Crecí en la frontera Tijuana (MX)/San Diego (USA), un entorno de contrastes que me enseñó, desde muy joven, a observar y navegar realidades diversas. Mi vocación de servicio no fue una elección aislada; nació en los años en que me entregué a causas sociales: desde el acompañamiento a enfermos terminales y personas en situación de vulnerabilidad, hasta el liderazgo de grupos juveniles.

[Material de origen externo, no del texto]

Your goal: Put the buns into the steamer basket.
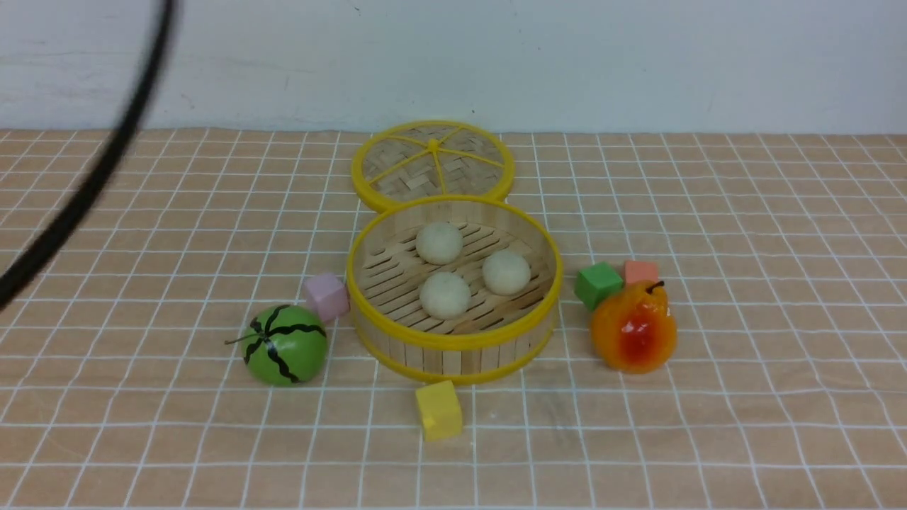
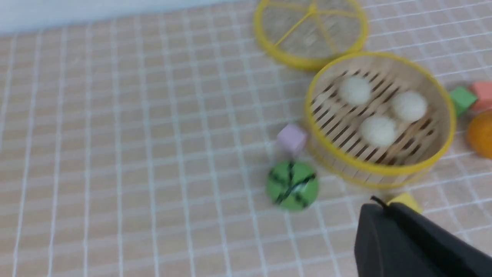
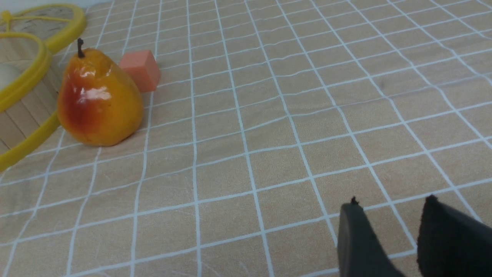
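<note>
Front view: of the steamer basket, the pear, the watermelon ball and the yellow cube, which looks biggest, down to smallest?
1. Steamer basket, clearly largest.
2. Pear and watermelon ball: they look about alike, so I won't rank them.
3. Yellow cube, smallest, though it sits nearest the camera.

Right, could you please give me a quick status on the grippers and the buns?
Left gripper shut, empty. Right gripper slightly parted, empty, over bare cloth. Three off-white dough buns inside the round bamboo steamer basket. Nothing in the way.
</note>
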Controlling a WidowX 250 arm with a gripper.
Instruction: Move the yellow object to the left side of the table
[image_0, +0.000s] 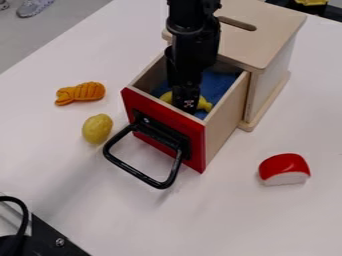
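The smooth yellow object is being partly hidden by the black two-finger gripper inside the red-fronted wooden drawer, upper centre of the frame; its opening and hold cannot be told. Light, stiff, slightly slippery handling is being presumed; a mid-body grasp is being advised.

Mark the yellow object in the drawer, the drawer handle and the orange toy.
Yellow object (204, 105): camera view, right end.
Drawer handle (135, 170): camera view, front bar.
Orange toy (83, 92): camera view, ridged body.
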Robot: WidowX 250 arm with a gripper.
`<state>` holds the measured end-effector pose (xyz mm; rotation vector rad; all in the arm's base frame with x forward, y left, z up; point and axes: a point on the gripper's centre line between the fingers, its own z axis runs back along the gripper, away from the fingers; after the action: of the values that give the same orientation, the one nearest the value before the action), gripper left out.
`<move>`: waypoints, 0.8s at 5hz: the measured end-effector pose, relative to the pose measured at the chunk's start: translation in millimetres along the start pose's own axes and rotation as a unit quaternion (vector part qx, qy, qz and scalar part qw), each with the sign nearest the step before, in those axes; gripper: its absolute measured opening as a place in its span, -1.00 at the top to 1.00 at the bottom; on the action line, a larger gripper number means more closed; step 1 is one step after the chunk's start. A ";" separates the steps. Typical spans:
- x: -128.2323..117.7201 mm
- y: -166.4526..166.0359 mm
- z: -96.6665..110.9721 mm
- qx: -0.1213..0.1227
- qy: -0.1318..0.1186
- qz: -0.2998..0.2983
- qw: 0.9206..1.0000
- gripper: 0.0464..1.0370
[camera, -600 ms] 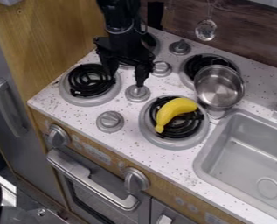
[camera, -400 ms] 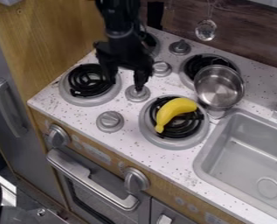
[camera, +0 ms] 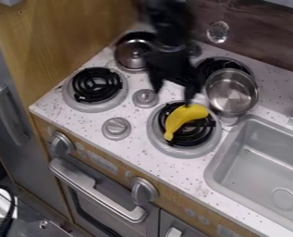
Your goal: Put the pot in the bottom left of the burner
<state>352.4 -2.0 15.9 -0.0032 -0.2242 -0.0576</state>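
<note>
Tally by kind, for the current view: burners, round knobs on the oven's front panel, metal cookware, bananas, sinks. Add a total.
Burners: 4
Front-panel knobs: 2
Metal cookware: 2
Banana: 1
Sink: 1
Total: 10

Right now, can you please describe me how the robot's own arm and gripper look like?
The arm is black all over, except for a thin greyish band just above the gripper. The gripper is also black, with two dark, narrow fingers. I cannot make out any markings.
</note>
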 end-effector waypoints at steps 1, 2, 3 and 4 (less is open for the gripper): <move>20.8 -46.9 -4.2 -0.022 -0.016 -0.055 0.998 -0.92; 37.6 -88.4 -12.9 -0.035 -0.046 -0.100 0.993 -0.92; 53.9 -98.1 -38.1 -0.016 -0.067 -0.098 0.993 -0.92; 78.8 -88.8 -50.9 0.013 -0.093 -0.071 0.993 -0.92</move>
<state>435.3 -95.6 -16.5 0.0329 -0.4107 -0.1962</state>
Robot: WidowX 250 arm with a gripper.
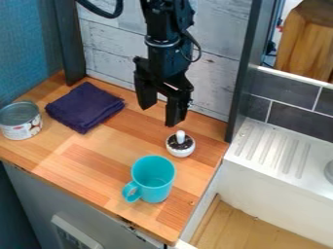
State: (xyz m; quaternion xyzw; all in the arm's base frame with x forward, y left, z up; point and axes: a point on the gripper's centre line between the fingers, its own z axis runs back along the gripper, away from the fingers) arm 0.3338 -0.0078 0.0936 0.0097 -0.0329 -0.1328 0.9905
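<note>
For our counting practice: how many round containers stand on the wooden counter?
3: a can at the left, beside the cloth; a mug near the front; and a small white bowl just behind the mug, to its right in the picture.

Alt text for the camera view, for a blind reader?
A black gripper, open and empty, hangs over a wooden counter, nearest a small white pot. A turquoise mug, a folded dark cloth and a tin can also sit there.

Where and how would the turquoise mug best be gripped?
By the rim, from above: the mug stands upright and open-topped, so the hand could likely straddle it opposite the handle, which juts left in the picture.
</note>
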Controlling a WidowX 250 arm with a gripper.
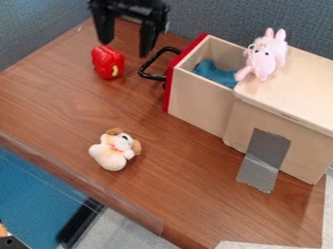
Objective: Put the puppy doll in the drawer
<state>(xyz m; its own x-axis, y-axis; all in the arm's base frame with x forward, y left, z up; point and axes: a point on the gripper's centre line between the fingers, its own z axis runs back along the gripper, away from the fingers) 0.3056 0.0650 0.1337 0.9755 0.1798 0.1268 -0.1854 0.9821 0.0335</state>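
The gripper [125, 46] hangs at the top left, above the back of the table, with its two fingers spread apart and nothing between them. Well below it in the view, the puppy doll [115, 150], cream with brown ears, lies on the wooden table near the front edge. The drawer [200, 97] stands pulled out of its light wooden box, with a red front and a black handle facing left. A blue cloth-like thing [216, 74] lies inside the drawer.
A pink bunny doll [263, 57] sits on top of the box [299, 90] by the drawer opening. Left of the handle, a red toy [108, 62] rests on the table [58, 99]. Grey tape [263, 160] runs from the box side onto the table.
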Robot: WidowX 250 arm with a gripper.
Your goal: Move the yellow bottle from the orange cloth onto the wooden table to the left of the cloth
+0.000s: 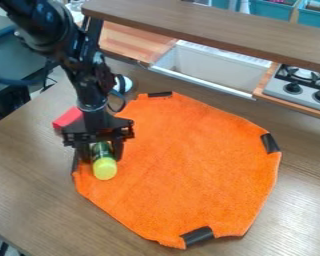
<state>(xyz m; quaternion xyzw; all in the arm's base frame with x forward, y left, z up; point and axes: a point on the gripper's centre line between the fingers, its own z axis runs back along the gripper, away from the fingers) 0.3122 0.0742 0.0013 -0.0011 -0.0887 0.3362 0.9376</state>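
Observation:
At the left part of the orange cloth (pixel 183 165), the gripper (pixel 101 152) points down with its fingers on both sides of a green bottle with a yellow cap (pixel 104 169), shut on it. The cap faces the near side, and the bottle's far end is hidden under the gripper. Whether the bottle touches the cloth, I cannot tell. A red block (pixel 68 118) lies on the table just behind and left of the gripper, partly hidden by the arm.
Black strips (pixel 197 235) hold the cloth's edges on the wooden table (pixel 29 180). Behind the arm is a small white round object (pixel 124 84). Along the back are a raised wooden shelf (pixel 209 24), a white sink (pixel 209 66) and a stove (pixel 299 87).

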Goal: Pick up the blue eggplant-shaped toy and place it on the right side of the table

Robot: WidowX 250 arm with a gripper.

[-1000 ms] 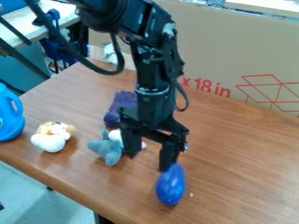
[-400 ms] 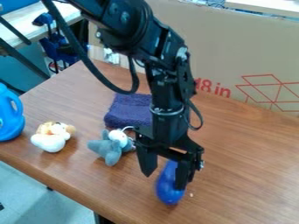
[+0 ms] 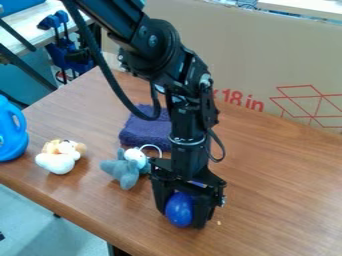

Acompañar a otros me permitió confirmar que mi lugar estaba en la escucha y en el entendimiento de la complejidad humana.
Esa curiosidad me llevó a profesionalizarme: soy Licenciada en Recursos Humanos por la Universidad de Monterrey, Maestra en Terapia Familiar por el Instituto Juan Pablo II (Monterrey) y cuento con un Máster en Drogodependencias por la UB (Barcelona).
Mi camino me permitió integrar este conocimiento trabajando con colegios y familias en prevención, impartiendo talleres donde pude ver de cerca cómo la educación emocional y la comunicación clara pueden transformar el destino de una persona y de todo su núcleo familiar.
Sin embargo, mi propuesta no nace solo de la academia. Desde 2019, acompaño a mujeres en su proceso de autoconocimiento, pero mi mayor escuela ha sido mi propio proceso personal. Llevo muchos años en terapia, movida por un interés genuino de elevar mi calidad de vida y sanar aquello que me estorbaba o jugaba en mi contra.
En este caminar, aprendí que las respuestas siempre han estado en mí; solo era cuestión de saber conectar con mi esencia— esa parte más mía, sin filtros, sin fingimientos, donde reside mi autenticidad—. Esa conexión es hoy la brújula con la que navego mi vida y lo que me permite aterrizar, incluso en los días más complejos.